One upside to having secondary insurance is that it can help you cover your medical expenses, which can be especially helpful if they are high.
If the two plans are structured very differently, you may find your out-of-pocket costs are low because the plans complement each other. That’s because if one plan doesn’t cover a certain service but the other does, you end up with more coverage overall. You also have some peace of mind, since, if you lose one coverage, you still have the other plan to fall back on.
However, having to pay two monthly premiums and meeting two annual deductibles can be a significant downside. You’ll also be dealing with two health insurance companies that may have very different policies, which can be confusing enough to lead to costly mistakes like not filing for reimbursement on time or correctly.
If your plans are similar in their rates and coverage, you may not see much savings. Finally, if you have doctors you’re committed to, you’ll also need to make sure you can see them according to the rules of both plans.
When deciding whether to have two health insurance plans, the first step is to understand the benefits of the two plans and how they might work together to pay your bills.

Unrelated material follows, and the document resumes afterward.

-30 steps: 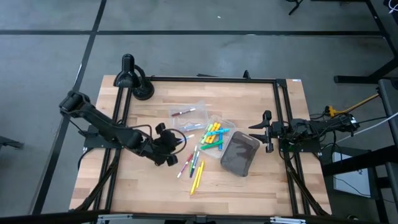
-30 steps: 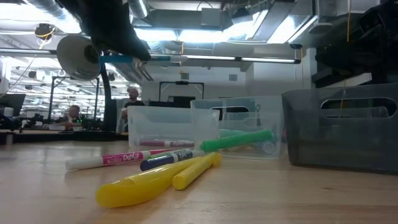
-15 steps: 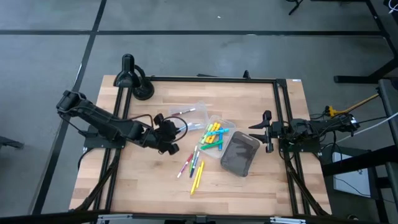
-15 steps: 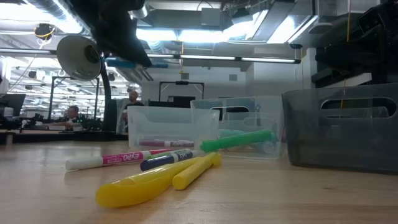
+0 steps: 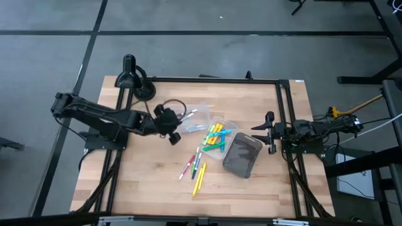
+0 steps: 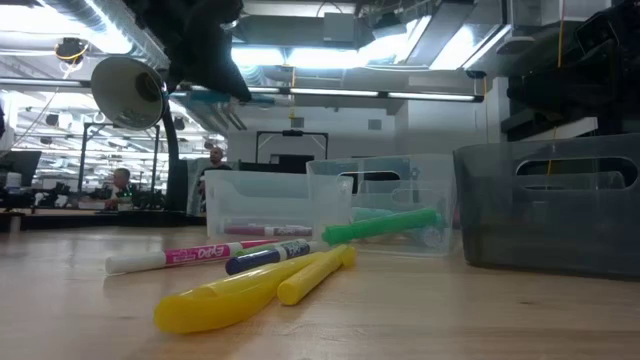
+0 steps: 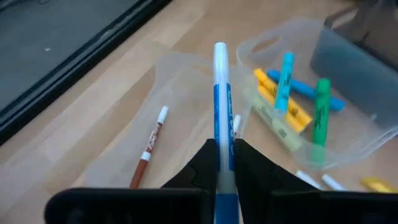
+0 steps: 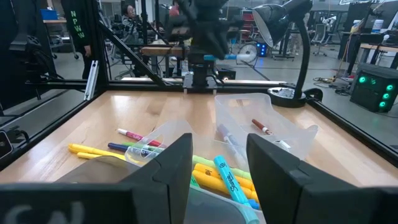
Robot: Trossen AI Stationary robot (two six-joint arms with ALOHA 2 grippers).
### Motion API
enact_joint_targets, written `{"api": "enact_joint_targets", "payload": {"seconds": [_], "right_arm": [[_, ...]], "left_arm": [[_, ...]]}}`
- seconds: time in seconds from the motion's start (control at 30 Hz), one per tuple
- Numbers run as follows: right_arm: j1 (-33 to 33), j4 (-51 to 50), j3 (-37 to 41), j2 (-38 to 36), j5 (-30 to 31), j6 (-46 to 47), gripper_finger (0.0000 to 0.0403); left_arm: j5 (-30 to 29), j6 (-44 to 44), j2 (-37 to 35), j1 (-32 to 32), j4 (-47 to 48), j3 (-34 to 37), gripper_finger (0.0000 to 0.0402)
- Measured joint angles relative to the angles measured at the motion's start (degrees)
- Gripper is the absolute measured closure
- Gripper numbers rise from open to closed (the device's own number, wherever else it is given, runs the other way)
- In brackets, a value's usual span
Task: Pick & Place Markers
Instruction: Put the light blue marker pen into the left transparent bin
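My left gripper (image 5: 171, 127) hovers over the near-left rim of a clear tray (image 5: 196, 112), shut on a blue-and-white marker (image 7: 221, 93). That tray holds a brown-red marker (image 7: 149, 149). A second clear tray (image 5: 231, 124) holds yellow, blue and green markers (image 5: 215, 136). Several more markers (image 5: 196, 168), pink, dark, green and yellow, lie flat on the wood near the table's front. My right gripper (image 5: 270, 132) waits open at the table's right, beside the dark grey bin (image 5: 242, 155). My left gripper pinches the blue marker between its two fingers (image 7: 202, 163), on the blue barrel (image 7: 221, 140) toward its back end. The marker lies along the fingers and sticks out ahead of them, white end forward. It is lifted clear above the tray, and shows level in the low view (image 6: 225, 97).
A black desk lamp (image 5: 133, 80) stands at the far-left corner. Black frame rails (image 5: 284, 119) run along the table's sides. Bare wood (image 5: 144, 182) lies toward the near-left. People show in the room beyond the table in the low view.
My left gripper has travelled toward the table's far edge, from beside the loose markers to the clear tray, carrying the blue marker clear of the table. The right arm has kept still.
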State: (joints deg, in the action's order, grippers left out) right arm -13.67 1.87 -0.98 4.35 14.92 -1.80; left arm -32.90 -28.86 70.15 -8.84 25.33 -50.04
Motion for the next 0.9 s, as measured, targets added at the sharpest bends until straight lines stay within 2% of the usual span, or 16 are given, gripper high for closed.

Start by understanding which plan would be primary and which secondary.
Once you truly grasp how they might work together, move on to comparing costs. Considering your health history, how much would you owe out of pocket with the two plans, including your double premiums and deductible? Would you save money with only one — or would you come out ahead with both?
If you don’t anticipate using many services in the coming year, having secondary insurance might not be worth the added expense and trouble of coordinating visits, providers and paperwork.
However, if you see a busy year of healthcare services ahead, having two plans could be the smart way to keep your costs down while getting all the care you need.